Why SSE, not WebSockets

The feed has one job: push signal events in one direction, from server to consumer. The consumer never sends data upstream. It only receives. A full-duplex transport like WebSocket would buy nothing but complexity. You write your own framing protocol, your own reconnection logic, and you monitor the liveness of a persistent socket yourself.

SSE solves several of these out of the box. The Last-Event-ID header gives you replay on reconnect with no custom handshake. The consumer sends its last known feed_seq, and the server resumes from the next event. The :ping heartbeat, an SSE comment line invisible to event handlers, keeps the connection alive through load balancers. Because SSE rides on HTTP/1.1, it inherits proxies, TLS termination, and authentication headers without modification.

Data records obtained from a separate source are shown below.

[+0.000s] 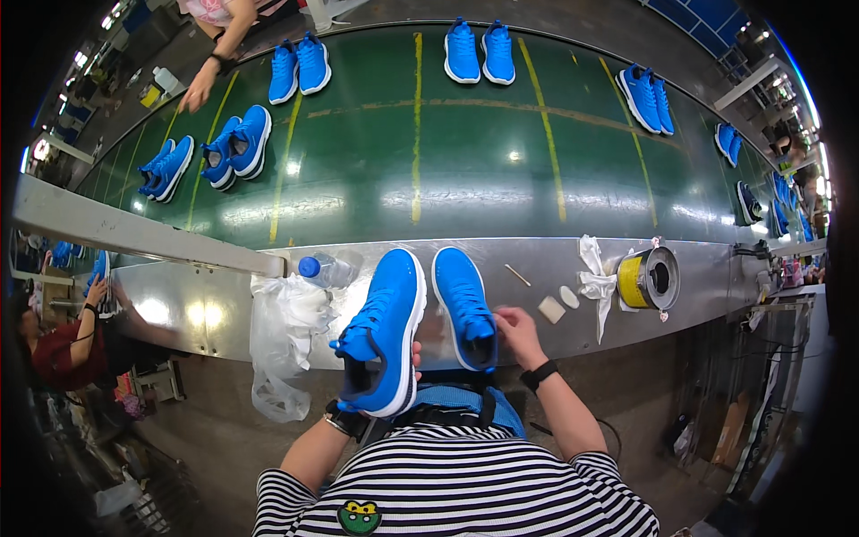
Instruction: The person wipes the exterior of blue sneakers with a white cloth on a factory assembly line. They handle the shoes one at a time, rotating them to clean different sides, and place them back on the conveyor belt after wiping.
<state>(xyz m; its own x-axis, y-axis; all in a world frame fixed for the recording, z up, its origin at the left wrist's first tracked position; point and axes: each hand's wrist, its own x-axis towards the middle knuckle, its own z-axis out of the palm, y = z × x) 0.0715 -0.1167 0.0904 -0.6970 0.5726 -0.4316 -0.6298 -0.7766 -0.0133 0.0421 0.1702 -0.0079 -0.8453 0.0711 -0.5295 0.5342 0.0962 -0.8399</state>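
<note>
A bright blue sneaker (386, 304) with a white sole is tilted up in front of me, its toe pointing away. Beneath it is my left hand (417, 360), mostly hidden, with a few fingertips curled around the sole's right side. The matching blue sneaker (461, 300) rests beside it on the metal ledge, toe also away from me, its heel at the near edge. At that shoe's collar is my right hand (517, 333), fingers bent and closed against its right side near the heel.
Beyond the metal ledge (233, 295) a green conveyor belt (358, 170) carries several pairs of blue sneakers. Left of me are a blue-capped bottle (327, 269) and a plastic bag (277, 358); right, a stick, pale pads, tissue and a tin (646, 278). Co-workers' arms show at left.
</note>
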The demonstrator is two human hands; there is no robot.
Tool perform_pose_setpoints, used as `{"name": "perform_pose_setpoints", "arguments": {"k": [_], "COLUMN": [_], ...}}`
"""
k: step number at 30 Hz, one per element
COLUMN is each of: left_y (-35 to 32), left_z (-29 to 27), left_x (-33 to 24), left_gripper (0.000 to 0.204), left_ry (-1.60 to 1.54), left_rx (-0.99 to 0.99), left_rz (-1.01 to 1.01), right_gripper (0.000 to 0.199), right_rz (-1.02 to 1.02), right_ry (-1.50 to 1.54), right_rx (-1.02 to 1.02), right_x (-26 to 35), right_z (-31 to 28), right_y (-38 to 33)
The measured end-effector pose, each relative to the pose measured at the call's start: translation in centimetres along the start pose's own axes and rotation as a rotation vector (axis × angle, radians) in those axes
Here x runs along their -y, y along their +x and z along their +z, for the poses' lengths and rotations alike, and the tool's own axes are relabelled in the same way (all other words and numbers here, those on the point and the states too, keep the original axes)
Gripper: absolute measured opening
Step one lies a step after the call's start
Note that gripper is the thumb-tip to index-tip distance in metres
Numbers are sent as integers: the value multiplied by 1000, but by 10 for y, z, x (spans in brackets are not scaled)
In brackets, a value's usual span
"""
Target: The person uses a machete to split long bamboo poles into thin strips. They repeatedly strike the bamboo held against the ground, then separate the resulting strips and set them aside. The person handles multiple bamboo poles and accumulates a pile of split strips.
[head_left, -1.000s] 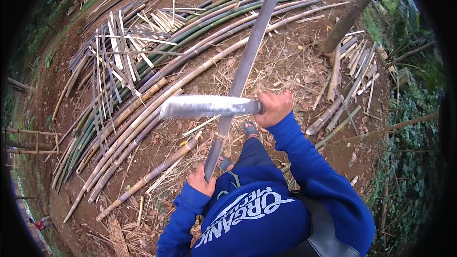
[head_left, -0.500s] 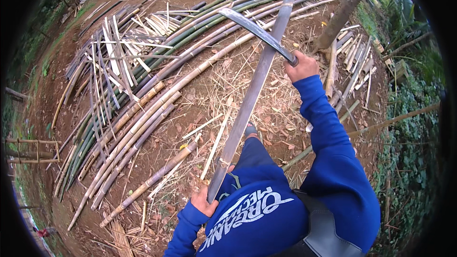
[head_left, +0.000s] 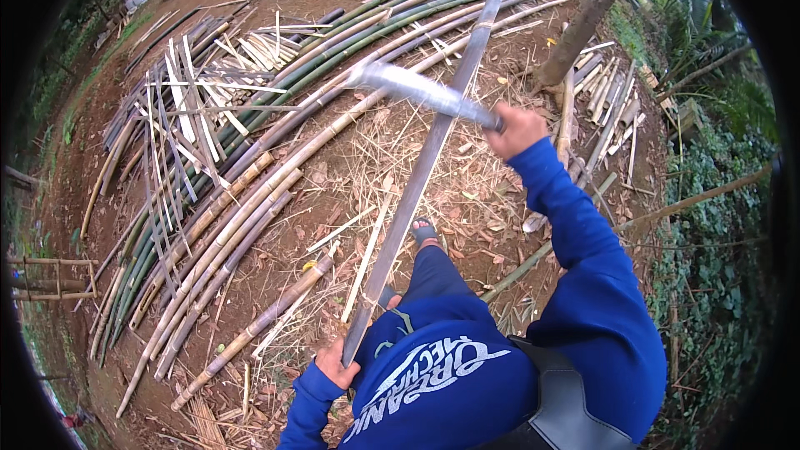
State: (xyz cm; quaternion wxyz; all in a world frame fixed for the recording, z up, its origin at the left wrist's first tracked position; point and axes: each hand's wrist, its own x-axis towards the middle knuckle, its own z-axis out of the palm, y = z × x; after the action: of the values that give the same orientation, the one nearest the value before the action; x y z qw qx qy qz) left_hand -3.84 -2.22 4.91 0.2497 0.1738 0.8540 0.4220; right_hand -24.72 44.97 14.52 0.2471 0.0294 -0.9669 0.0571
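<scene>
Right hand [head_left: 518, 128] has swung its fist-gripped long grey steel blade [head_left: 421, 89] down-left across the long grey split bamboo pole [head_left: 433, 150], whose base the left hand [head_left: 337, 362] clasps, its long axis running away up-right.

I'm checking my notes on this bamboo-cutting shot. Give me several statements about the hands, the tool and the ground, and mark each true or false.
1. The right hand grips the handle of a long blade. True.
2. The left hand is empty. False: it holds the lower end of a long bamboo strip.
3. The bamboo strip lies flat on the ground. False: it slants up and away from the left hand.
4. A pile of bamboo poles lies on the ground to the person's left. True.
5. Both sleeves are red. False: the sleeve is blue, and so is the other.
</scene>
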Motion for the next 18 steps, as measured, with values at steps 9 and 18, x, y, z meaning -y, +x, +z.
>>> {"name": "perform_pose_setpoints", "arguments": {"k": [9,18], "left_y": [-48,-20], "left_z": [-5,7], "left_x": [27,24], "left_gripper": [50,63], "left_ry": [206,373], "left_rx": [-51,-175], "left_rz": [5,-53], "right_gripper": [29,26], "right_rz": [410,588], "right_ry": [-173,386], "right_rx": [-170,-260], "right_x": [-156,-42], "right_z": [-19,15], "right_y": [57,-21]}}
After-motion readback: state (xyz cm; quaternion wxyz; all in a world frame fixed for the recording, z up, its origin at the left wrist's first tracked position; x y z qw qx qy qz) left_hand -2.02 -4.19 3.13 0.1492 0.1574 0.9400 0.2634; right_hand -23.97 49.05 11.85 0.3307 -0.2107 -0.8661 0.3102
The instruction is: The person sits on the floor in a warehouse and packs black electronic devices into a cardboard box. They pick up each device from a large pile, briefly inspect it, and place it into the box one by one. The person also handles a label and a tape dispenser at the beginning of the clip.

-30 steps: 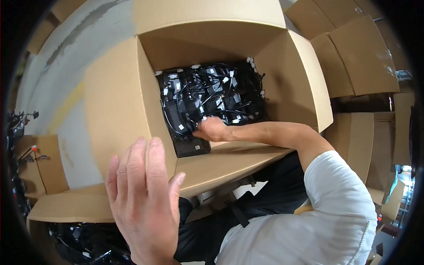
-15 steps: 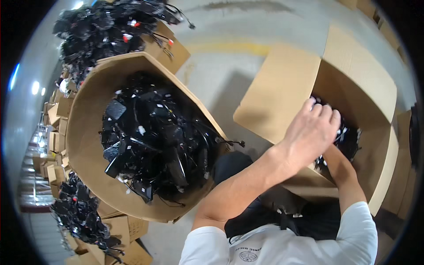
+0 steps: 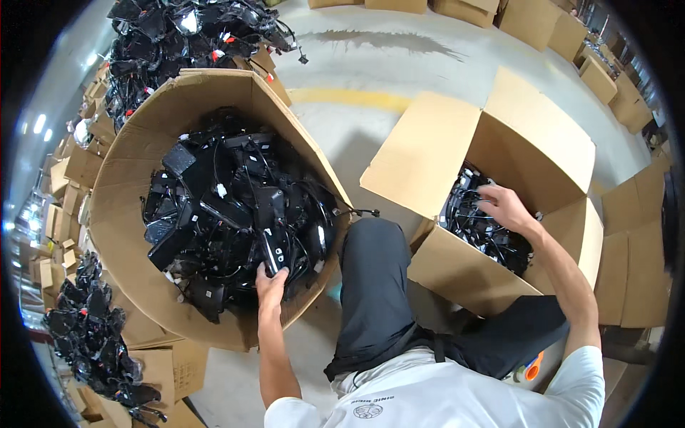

The trade-off: SSE pins a long-lived TCP connection to one server instance, which makes horizontal scaling harder. For our use case, a single feed server behind a load balancer with sticky routing, this was acceptable. A restart drops all clients, but each one reconnects and replays its missed events from the cursor. High availability is out of scope for now. The consumer tolerates gaps by design.

The append-only event log

The screener writes INSERT and UPDATE rows to stock_market.signal. The naive approach is to have the feed watch that mutable table and stream new or changed rows. This breaks immediately. A SELECT ... ORDER BY created_at can miss a just-committed row whose created_at falls slightly earlier than the current high-water mark. An UPDATE to an existing row has no stable ordering against other events.

Instead we built an append-only event log: stock_market.signal_feed_event. A trigger fires on every INSERT or meaningful UPDATE to stock_market.signal. It appends one immutable row to the log: the full signal snapshot plus event_time. The feed never reads from the mutable signal table. It fetches from the log by a monotonic feed_seq. Rows are never updated or deleted, so replay is exact. A consumer that reconnects with Last-Event-ID: 12345 gets events 12346 onward, with no coalescing, no gaps, and no fetch-by-seq race.

The trigger also issues a lightweight pg_notify('signal_feed', '{feed_seq}') to wake the feed’s dedicated LISTEN connection. The previous signal_inserted channel carries the full row payload and stays unchanged for legacy in-house bots that still consume via LISTEN. The feed channel carries only the sequence number, which keeps it well under PostgreSQL’s 8000-byte notify payload limit.

When sequences are not enough

The first version of the event log used a PostgreSQL SEQUENCE to allocate feed_seq values. Sequences are designed for this, so it seemed obvious. The problem: nextval() commits immediately, whether or not the surrounding transaction commits or rolls back. Two concurrent transactions each call nextval(). One commits, the other rolls back. Now the log has a gap. Event 100 and event 102 exist, but event 101 never will.

That gap is not cosmetic. The feed’s single worker advances a high-water mark and delivers each consecutive feed_seq in order. It sees event 100, delivers it, and waits for event 101. If 101 was allocated by a rolled-back transaction, the worker waits forever, or until someone notices. Event 101 does not exist and the worker should move on. But the worker cannot tell a genuine in-flight transaction from a phantom gap without external knowledge it does not have.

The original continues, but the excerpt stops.